Copy, please, the line with "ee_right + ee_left" and each line that follows it through the end of the data below, exactly as given and without pictures.

§ **INFORMATION SUPPLIED**
★ ★ ★ ★ ★

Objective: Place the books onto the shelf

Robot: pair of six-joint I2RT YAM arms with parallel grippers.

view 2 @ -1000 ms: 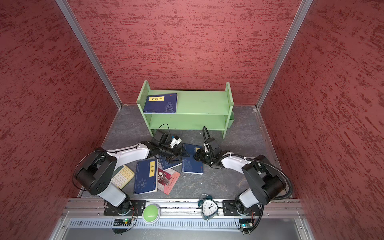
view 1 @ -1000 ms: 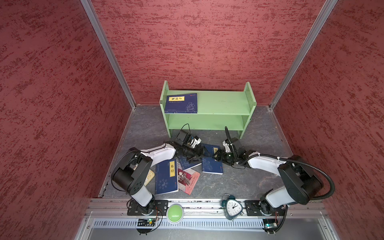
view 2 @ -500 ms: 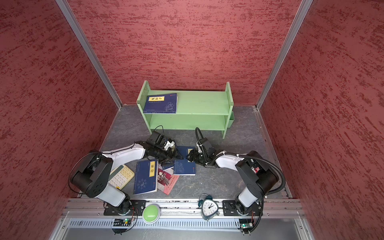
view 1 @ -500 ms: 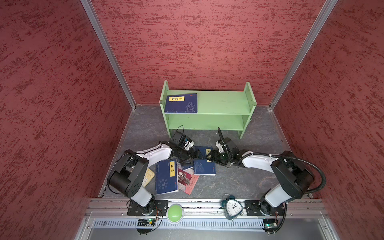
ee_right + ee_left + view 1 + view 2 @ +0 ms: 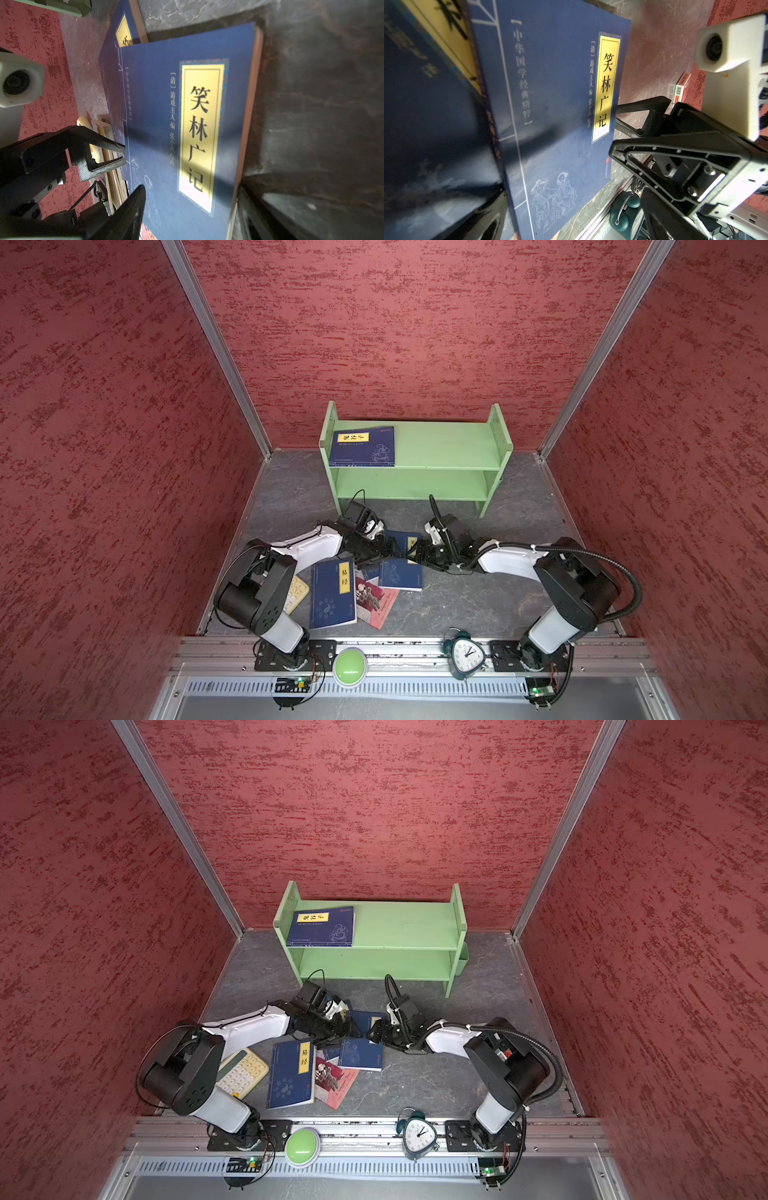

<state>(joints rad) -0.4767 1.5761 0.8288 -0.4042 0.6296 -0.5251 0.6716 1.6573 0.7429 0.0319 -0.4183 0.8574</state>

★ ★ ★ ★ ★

§ **TASK RESPONSE**
ee_right + ee_left + view 1 + view 2 @ +0 ms: 

<state>(joints rad) -0.4767 1.5761 0.8288 -0.4042 0.6296 -0.5251 0.6716 1.6573 0.7429 0.0319 -0.4183 0.8574</state>

The answer contains nothing more.